The finding that young women consistently exercised less than young men, suggests that differences in energy expenditure could play a role in gender disparities in obesity and overweight.
The frequency of eating fruit and vegetables remained relatively stable among young adult women but declined significantly among young men. Young men also reported eating breakfast less often than did young women.
Both men and women reported a steady decline in the frequency of getting at least seven hours of sleep each night.
Despite the focus on television viewing as an important determinant of obesity, the researchers found that the amount of time men and women spent watching TV stayed relatively stable.

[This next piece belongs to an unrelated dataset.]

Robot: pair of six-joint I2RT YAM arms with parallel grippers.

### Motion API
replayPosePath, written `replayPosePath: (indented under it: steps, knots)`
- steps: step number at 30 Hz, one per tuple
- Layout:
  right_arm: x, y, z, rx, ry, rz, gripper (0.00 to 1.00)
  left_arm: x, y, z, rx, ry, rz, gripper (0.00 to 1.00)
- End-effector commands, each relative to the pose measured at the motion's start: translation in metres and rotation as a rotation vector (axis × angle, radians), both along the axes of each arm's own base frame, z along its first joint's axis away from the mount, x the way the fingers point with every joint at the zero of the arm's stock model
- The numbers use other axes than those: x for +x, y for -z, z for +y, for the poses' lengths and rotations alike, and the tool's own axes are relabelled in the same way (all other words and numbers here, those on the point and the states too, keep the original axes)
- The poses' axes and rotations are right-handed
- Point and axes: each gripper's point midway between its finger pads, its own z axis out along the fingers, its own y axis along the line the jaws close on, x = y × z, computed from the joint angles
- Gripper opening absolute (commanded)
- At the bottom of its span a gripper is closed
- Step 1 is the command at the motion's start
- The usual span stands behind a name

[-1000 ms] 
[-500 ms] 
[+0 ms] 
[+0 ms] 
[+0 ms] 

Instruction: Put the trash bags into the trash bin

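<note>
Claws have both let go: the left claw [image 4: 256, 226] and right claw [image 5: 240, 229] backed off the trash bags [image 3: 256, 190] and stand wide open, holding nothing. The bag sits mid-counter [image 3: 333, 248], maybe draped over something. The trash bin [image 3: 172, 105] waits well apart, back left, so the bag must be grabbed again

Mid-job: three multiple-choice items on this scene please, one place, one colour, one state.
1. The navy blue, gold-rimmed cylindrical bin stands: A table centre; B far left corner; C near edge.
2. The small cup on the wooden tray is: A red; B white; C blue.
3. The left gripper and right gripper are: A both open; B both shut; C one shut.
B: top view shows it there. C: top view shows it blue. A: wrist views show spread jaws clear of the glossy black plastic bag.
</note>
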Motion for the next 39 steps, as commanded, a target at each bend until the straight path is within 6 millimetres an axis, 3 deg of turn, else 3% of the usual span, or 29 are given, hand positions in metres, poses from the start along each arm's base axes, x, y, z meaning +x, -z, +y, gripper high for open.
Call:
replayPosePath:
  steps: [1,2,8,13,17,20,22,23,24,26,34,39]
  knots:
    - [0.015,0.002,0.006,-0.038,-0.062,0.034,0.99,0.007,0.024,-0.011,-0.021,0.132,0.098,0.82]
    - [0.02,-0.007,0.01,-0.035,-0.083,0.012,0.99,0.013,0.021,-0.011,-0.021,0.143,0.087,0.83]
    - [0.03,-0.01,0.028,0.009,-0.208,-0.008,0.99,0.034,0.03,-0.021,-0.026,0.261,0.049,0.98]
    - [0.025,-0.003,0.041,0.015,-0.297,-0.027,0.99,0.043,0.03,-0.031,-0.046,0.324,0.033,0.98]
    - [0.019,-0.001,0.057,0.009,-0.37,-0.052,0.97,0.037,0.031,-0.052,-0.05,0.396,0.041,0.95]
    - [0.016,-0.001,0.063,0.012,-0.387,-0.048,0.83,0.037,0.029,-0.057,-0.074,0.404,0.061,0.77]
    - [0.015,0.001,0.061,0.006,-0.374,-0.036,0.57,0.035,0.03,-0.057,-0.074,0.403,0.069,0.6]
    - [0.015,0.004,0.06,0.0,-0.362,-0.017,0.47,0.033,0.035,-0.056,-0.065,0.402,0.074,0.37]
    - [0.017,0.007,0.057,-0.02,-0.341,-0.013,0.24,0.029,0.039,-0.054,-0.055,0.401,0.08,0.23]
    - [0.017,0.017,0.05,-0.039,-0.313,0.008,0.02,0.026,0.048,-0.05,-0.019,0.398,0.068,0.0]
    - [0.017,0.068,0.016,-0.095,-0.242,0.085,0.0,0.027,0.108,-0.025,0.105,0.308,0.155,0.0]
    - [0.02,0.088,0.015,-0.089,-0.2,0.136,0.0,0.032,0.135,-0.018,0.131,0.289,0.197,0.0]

When the researchers compared behaviors of different racial and ethnic groups, they found some major differences. For example, although white women showed a steady increase in the frequency of eating breakfast, the trajectory for non-Hispanic black women declined until 1996 and only began to increase in 2000.
Although fruit and vegetable consumption changed little among young adults, consumption of both was consistently lower among black and Hispanic men and women in any given year.
And although the frequency of exercise remained relatively stable among young adult women in general, among black women, the frequency of exercising steady declined.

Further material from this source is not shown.